Bang the Drum Slowly (1973) or The Death of a Fictional Baseball Player. Worth watching just to see a young Robert DeNiro as the fatally ill catcher Bruce Pearson. Based on the wonderful novel of the same name by Mark Harris, it's guaranteed to tug -- nay, yank -- at your heart strings. Happily it does so without schmaltz. Not typical of films of the 1970' yet reflective of the time period.

Sugar (2009) or Baseball Isn't Everything. This movie is criminally underrated likely because it was independently made and lacking a wide release. It tells the story of a young Dominican baseball star who's signed to a big league contract. Before he can play in the bigs, of course, he's assigned to the minors, in Iowa of all places. There's plenty of baseball here and it's superbly done, but the story soon goes in a surprising direction and becomes about something else. I wrote about Sugar at greater length last Spring.
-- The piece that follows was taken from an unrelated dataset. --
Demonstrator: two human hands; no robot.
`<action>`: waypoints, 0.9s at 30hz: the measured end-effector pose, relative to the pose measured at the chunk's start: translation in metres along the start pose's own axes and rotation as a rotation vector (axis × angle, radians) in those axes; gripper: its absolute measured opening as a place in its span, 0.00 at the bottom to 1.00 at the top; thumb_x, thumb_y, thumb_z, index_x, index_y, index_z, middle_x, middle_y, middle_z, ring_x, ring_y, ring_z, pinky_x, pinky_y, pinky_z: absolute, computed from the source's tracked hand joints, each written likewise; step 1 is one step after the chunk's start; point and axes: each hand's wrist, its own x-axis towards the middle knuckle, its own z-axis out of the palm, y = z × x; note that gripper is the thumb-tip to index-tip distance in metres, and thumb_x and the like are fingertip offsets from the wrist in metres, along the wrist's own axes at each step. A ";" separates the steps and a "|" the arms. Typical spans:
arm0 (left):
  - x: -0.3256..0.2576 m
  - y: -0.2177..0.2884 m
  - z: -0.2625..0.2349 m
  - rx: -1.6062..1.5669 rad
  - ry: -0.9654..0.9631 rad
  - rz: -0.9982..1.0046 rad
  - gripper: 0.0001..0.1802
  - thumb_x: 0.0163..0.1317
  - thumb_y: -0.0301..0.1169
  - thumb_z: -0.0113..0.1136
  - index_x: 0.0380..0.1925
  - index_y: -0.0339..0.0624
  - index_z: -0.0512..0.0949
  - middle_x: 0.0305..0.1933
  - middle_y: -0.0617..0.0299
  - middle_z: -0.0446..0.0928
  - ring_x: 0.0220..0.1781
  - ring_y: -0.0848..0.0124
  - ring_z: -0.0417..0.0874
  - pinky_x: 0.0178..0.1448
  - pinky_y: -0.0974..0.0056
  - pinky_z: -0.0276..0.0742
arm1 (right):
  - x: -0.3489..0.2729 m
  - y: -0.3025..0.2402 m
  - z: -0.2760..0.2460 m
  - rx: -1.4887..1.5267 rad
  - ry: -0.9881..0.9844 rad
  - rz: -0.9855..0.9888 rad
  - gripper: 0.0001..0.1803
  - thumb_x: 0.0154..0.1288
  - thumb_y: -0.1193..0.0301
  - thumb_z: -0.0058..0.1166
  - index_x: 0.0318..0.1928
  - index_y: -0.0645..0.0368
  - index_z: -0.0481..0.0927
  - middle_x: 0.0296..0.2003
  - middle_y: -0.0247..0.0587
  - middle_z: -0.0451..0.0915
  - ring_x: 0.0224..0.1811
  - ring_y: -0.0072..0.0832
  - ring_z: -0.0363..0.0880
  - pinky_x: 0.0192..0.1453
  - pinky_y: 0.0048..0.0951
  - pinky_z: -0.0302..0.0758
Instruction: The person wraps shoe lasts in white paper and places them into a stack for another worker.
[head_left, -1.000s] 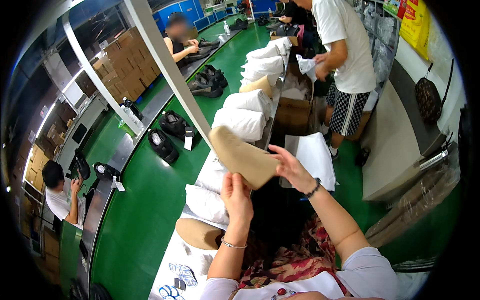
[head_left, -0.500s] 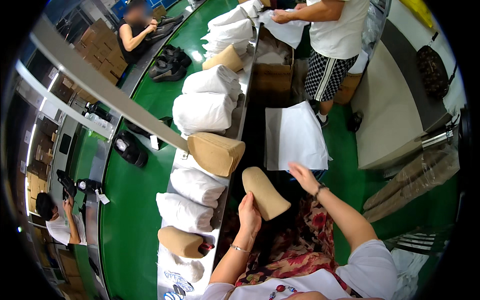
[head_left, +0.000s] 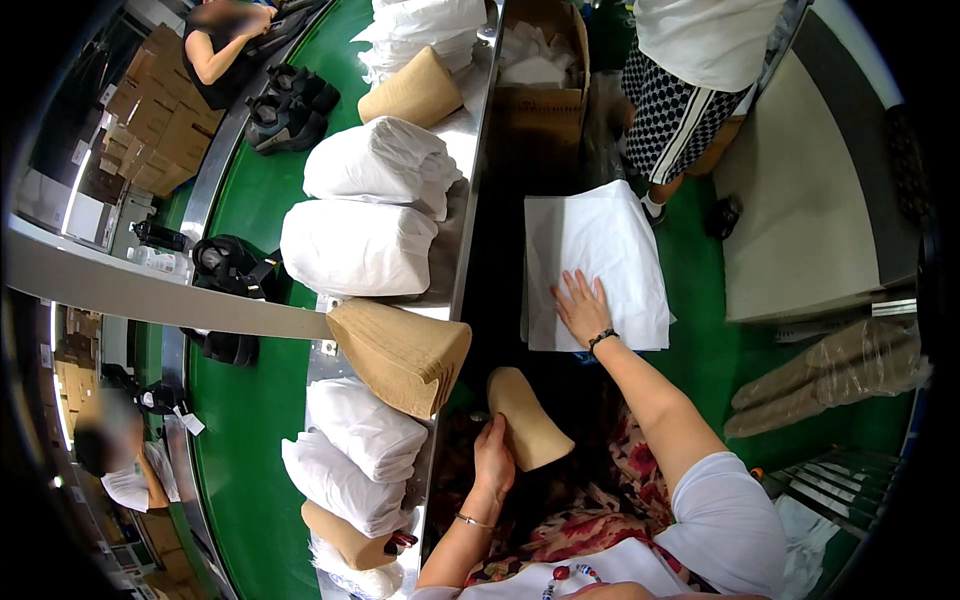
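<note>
Head view: our L hand point(head_left: 494, 458) has thumb & fingers closed on left edge of tan curved pc point(head_left: 532, 425), near, over our lap. Our R hand point(head_left: 580, 308) lies flat, fingers a bit apart, gripping nothing, on white sheets point(head_left: 590, 235), farther right. Nested tan stack point(head_left: 395, 350) sits btwn white bundles point(head_left: 358, 250), left.

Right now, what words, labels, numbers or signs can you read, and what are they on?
I can't read any words or numbers here.
Tag by the shoes: too small to read.
Bottle label: too small to read.
Carton: any marks are too faint to read.
Tan piece in the left hand: no print seen.
White sheets under the right hand: no print seen.
</note>
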 end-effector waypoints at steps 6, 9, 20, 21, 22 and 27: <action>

A League of Their Own (1992) or There's No Crying in Baseball. Yes it's overly sentimental and you have to put up with Rosie O'Donnell, but its a fun story. Geena Davis is believable as a World War II era baseball player. Tom Hanks as a manager of this all-girl's team (based on a true story) is a scene stealer, particularly with his "there's no crying in baseball" speech. Madonna also features.

Alibi Ike (1935) or Playing Baseball for Laughs. The short story by Ring Lardner upon which this film is based is one of the few pieces of writing that literally makes me laugh out loud and slap the knees. Sadly, the film is not nearly so funny. Happily its funny enough. Joe E. Brown is in the title role. Casting a comic in the lead was a mistake but the supporting cast almost made up for the error. The sumptuous Olivia de Havilland is the love interest. You also get Roscoe Karns and William Frawley.

The Natural (1984) or Baseball as Arthurian Legend. Another baseball lover's delight, it has spawned dozens of unworthy imitations. I'd seen it so often that I finally stopped getting dewy-eyed at the ending. After staying away from it for awhile I'm ready for another plunge. You should take one too. Barry Levinson directed and deserves top marks. While Glenn Close's nice little role has been overrated, Robert Redford is perfect as Roy Hobbs.

The Bad News Bears (1976) or Baseball for Brats. Another film that has spawned weak imitations. A rag tag bunch of little leaguers led by Coach Walter Matthau finds life lessons, victories and fun doing it their way. Sounds corny now but it was an original then and with a strong cast Led by Matthau and Tatum O'Neal is, you should excuse the expression, a big hit.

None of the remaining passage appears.